Además. Hay una cosa que me desconcierta en tanto halago y tanta expectación. ¿Alguien cree, de verdad, que ese rey negro va a resolver los problemas de otros reinos que, como el nuestro, no son el suyo?

jueves, 8 de enero de 2009

Año de nieves


Navidad y Año Nuevo coincidieron en jueves, y por tal razón ustedes no me leen desde hace mucho. Me he tomado unas vacaciones circunstanciales. Con mis últimas palabras en DV dejé atrás nieves tempestuosas, y con las primeras del año recién estrenado, las vuelvo a encontrar. Entre nevada y nevada, en este tiempo donde hemos tenido sol y calma, me he encontrado con noticias muy inquietantes. Una guerra. Una crisis que empeora con cada titular. La inflación por los suelos. El déficit, o sea, nuestros futuros impuestos, por las nubes. Los reyezuelos de taifas autonómicas sin otro alcance en sus miras que el de su propio egoísmo, cuando no mediocridad. Un presidente que no sé si sabe muy bien lo que se anda haciendo, o eso opino. Noticias de secuestros terminados. De loterías infecciosas. De gases que dejan de circular por las tuberías europeas. Conflictos en aeropuertos y aviones, como siempre sucede. Un atentado, regalo cruel del año nuevo. Y, en general, pocos motivos para la alegría que debería inundarnos por vivir en este mundo superior a los otros mundos que cohabitan en nuestro planeta.
Año de nieves. Y encima lo que ha nevado es la matraca ésa, tan absurda como fútil, de olvidarnos del 2009 cuanto antes. Que lo vivamos con las manos en los bolsillos y los hombros encogidos, que todo será próspero y dichoso nuevamente en el año posterior, cuando acabe la primera década del siglo XXI. Pues no. Oiga. Yo he de coger este toro por la porción de cuernos que me corresponda. No podré impedir el avance de los tanques israelíes, ni atenazar el terror que impone Hamas desoyendo incluso a la Autoridad que rige en Palestina. No podré devolver el empleo a quien la crisis destroce su tranquilidad. Ni podré espetarle cuatro cosas a nuestros gobernantes, que cada día me tienen más harto. Pero este 2009, para mí, cuenta, y cuenta mucho.

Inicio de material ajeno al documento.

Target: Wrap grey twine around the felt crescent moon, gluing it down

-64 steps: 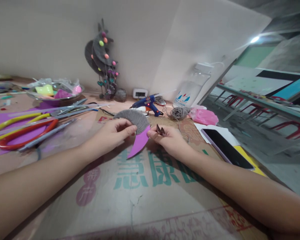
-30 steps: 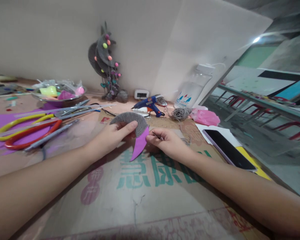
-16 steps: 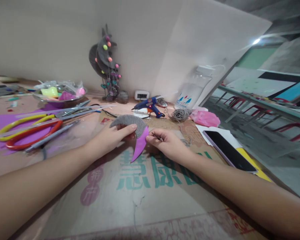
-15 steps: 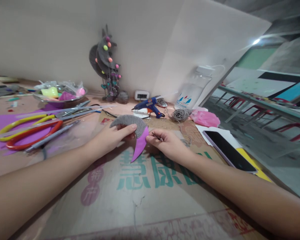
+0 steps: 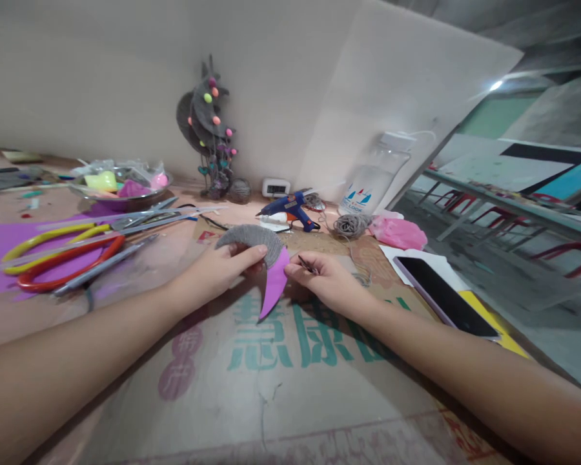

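Observation:
A purple foam crescent [image 5: 273, 287], its upper half wound in grey yarn, stands on edge over a flattened cardboard sheet [image 5: 271, 374]. My left hand [image 5: 223, 271] pinches the wound part from the left, thumb along its inner edge. My right hand [image 5: 326, 281] is closed on the grey yarn strand, fingertips against the crescent's right edge. The strand runs back to a loose yarn bundle [image 5: 351, 225].
Large red and yellow scissors [image 5: 62, 255] and long metal tools lie left on purple foam. A bowl [image 5: 121, 187] of coloured bits, a blue glue gun [image 5: 288, 208], a finished crescent ornament [image 5: 208, 123], a plastic jar [image 5: 375, 177], a pink bag [image 5: 399, 232] and a phone [image 5: 443, 294] stand around.
My right hand went from holding a small dark loop of yarn up to pressing the strand against the crescent's edge. The crescent tilted slightly; my left hand kept its grip.

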A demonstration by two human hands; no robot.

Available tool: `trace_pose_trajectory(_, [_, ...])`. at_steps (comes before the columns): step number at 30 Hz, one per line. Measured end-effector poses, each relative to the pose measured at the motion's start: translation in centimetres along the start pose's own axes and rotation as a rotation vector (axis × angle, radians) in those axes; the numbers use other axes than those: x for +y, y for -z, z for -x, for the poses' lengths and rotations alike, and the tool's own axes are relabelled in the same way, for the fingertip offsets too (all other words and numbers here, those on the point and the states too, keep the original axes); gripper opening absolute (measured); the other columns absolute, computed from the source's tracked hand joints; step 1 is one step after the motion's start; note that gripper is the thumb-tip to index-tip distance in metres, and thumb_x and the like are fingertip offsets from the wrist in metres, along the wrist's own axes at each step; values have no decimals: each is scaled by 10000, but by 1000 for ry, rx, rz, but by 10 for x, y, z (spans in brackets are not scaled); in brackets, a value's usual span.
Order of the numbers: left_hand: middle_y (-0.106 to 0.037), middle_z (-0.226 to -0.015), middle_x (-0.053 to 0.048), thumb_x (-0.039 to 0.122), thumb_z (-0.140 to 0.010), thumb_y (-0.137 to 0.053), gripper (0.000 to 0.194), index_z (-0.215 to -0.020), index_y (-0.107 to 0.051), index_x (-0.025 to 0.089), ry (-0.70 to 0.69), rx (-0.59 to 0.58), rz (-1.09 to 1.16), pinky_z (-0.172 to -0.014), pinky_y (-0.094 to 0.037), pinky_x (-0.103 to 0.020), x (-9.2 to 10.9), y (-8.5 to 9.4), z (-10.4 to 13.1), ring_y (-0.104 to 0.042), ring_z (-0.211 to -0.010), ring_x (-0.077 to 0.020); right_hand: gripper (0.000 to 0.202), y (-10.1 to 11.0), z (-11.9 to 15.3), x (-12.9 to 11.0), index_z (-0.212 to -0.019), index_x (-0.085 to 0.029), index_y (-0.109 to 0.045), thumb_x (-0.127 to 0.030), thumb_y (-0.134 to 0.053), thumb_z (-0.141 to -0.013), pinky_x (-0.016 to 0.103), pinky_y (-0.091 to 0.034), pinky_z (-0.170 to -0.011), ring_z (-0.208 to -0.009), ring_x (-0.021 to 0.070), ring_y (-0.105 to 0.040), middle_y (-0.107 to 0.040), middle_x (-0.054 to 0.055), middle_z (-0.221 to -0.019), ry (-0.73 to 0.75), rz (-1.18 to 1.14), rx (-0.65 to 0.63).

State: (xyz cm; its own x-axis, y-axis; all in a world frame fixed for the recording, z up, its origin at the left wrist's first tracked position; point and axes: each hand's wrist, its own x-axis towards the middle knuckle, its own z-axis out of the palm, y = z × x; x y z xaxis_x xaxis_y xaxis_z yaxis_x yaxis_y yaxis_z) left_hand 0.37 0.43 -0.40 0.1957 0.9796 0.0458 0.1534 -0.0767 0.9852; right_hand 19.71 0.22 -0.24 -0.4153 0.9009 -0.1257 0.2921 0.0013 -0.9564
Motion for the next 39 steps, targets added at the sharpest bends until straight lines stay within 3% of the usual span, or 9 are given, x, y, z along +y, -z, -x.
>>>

Más que los demás, si cabe. Precisamente porque no podremos darnos el gustazo de cambiar de coche. O de hacer reformas en casa. O de planear esas vacaciones de lujo. Pero acaso sí podamos descubrir un sentido de la vida que se había enquistado, multitudinariamente, en la facilidad y el exceso.
No será éste un año de bienes, que de todo eso se encargan ya nuestros políticos y propagandistas alertando continuamente sobre el recrudecimiento (menudo palabro) de los problemas económicos  y financieros, y los inmobiliarios y no sé cuántos más. Seguro que alguno me dejo. Y todos esos nos preocupan, y mucho. De todos ellos me apetecerá hablar desde esta columna de los jueves. Porque las nieves de este invierno no han de traer la buena cosecha a que estábamos acostumbrando. Pero estoy convencido de que nos ayudarán a entender mejor el mundo en el que vivimos.